Every line of the data is to be retyped exactly.
+++ AVAILABLE DATA +++
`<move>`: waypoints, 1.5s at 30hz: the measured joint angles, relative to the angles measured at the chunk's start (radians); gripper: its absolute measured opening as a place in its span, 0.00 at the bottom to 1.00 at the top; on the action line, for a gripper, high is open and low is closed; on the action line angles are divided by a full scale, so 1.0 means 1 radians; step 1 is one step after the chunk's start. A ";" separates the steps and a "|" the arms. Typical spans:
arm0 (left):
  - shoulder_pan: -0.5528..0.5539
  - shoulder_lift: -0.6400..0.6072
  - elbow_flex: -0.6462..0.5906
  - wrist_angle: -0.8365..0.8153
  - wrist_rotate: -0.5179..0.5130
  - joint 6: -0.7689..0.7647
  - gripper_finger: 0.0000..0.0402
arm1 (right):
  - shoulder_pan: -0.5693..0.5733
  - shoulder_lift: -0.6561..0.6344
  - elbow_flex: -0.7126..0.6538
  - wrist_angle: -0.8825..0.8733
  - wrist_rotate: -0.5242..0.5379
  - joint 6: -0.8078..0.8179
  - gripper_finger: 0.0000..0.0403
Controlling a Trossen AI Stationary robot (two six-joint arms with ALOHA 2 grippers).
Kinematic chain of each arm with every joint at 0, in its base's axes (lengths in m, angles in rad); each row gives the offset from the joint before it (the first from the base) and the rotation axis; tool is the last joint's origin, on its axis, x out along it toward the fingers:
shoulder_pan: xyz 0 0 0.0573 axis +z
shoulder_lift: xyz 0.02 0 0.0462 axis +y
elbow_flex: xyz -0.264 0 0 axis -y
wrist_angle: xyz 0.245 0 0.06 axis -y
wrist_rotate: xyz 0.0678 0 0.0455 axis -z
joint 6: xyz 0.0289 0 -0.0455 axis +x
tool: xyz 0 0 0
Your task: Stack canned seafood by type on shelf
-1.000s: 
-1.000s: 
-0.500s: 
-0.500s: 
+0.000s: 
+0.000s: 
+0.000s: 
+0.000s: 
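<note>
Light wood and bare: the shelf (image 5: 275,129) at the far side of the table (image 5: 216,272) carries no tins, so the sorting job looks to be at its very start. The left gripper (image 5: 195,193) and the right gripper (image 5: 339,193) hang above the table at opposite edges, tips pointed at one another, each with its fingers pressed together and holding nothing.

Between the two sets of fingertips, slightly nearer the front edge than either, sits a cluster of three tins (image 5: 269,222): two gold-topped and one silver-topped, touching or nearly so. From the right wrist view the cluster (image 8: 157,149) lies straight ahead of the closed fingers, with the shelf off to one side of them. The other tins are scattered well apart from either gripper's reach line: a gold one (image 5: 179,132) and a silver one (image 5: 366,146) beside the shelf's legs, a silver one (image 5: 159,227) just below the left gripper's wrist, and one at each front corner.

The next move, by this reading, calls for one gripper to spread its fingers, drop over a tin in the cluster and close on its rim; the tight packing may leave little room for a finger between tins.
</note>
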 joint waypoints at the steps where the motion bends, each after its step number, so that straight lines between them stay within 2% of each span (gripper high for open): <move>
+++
* **ANSWER SPACE**:
`<move>`: waypoints, 1.5s at 30hz: the measured joint angles, relative to the angles measured at the chunk's start (radians); gripper: its absolute measured opening as a place in its span, 0.00 at the bottom to 1.00 at the top; on the action line, for a gripper, high is open and low is closed; on the action line angles are divided by a full scale, so 1.0 means 1 radians; step 1 is one step after the chunk's start. A ";" separates the steps and a "|" the arms. Typical spans:
arm0 (left):
  - shoulder_pan: -0.5528..0.5539
  - shoulder_lift: -0.6400..0.6072
  - elbow_flex: -0.6462..0.5906
  - wrist_angle: -0.8365..0.8153
  - wrist_rotate: -0.5179..0.5130
  - joint 6: -0.7689..0.7647
  - gripper_finger: 0.0000..0.0402
arm1 (right):
  - shoulder_pan: -0.5693..0.5733
  - shoulder_lift: -0.6561..0.6344
  - elbow_flex: -0.7126..0.6538
  - wrist_angle: -0.8825..0.8733
  - wrist_rotate: -0.5242..0.5379
  - joint 6: -0.8078..0.8179
  - gripper_finger: 0.0000..0.0403
Controlling a Trossen AI Stationary robot (two six-joint arms with ALOHA 2 grippers).
Kinematic chain of each arm with every joint at 0, in its base's axes (lengths in m, angles in rad); each row gives the offset from the joint before it (the first from the base) and the rotation axis; tool is the last joint's origin, on its axis, x out along it toward the fingers:
shoulder_pan: xyz 0 0 0.0573 axis +z
shoulder_lift: xyz 0.02 0 0.0462 axis +y
elbow_flex: xyz -0.264 0 0 axis -y
wrist_angle: xyz 0.245 0 0.06 axis -y
wrist_rotate: xyz 0.0678 0 0.0455 axis -z
joint 6: xyz 0.0289 0 -0.0455 axis +x
tool: xyz 0 0 0
Your task: Stack canned seafood by type on shelf
-1.000s: 
-1.000s: 
-0.500s: 
-0.500s: 
+0.000s: 
+0.000s: 
+0.000s: 
+0.000s: 
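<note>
Light wood and bare: the shelf (image 5: 275,129) at the far side of the table (image 5: 216,272) carries no tins, so the sorting job looks to be at its very start. The left gripper (image 5: 195,193) and the right gripper (image 5: 339,193) hang above the table at opposite edges, tips pointed at one another, each with its fingers pressed together and holding nothing.

Between the two sets of fingertips, slightly nearer the front edge than either, sits a cluster of three tins (image 5: 269,222): two gold-topped and one silver-topped, touching or nearly so. From the right wrist view the cluster (image 8: 157,149) lies straight ahead of the closed fingers, with the shelf off to one side of them. The other tins are scattered well apart from either gripper's reach line: a gold one (image 5: 179,132) and a silver one (image 5: 366,146) beside the shelf's legs, a silver one (image 5: 159,227) just below the left gripper's wrist, and one at each front corner.

The next move, by this reading, calls for one gripper to spread its fingers, drop over a tin in the cluster and close on its rim; the tight packing may leave little room for a finger between tins.
</note>
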 joint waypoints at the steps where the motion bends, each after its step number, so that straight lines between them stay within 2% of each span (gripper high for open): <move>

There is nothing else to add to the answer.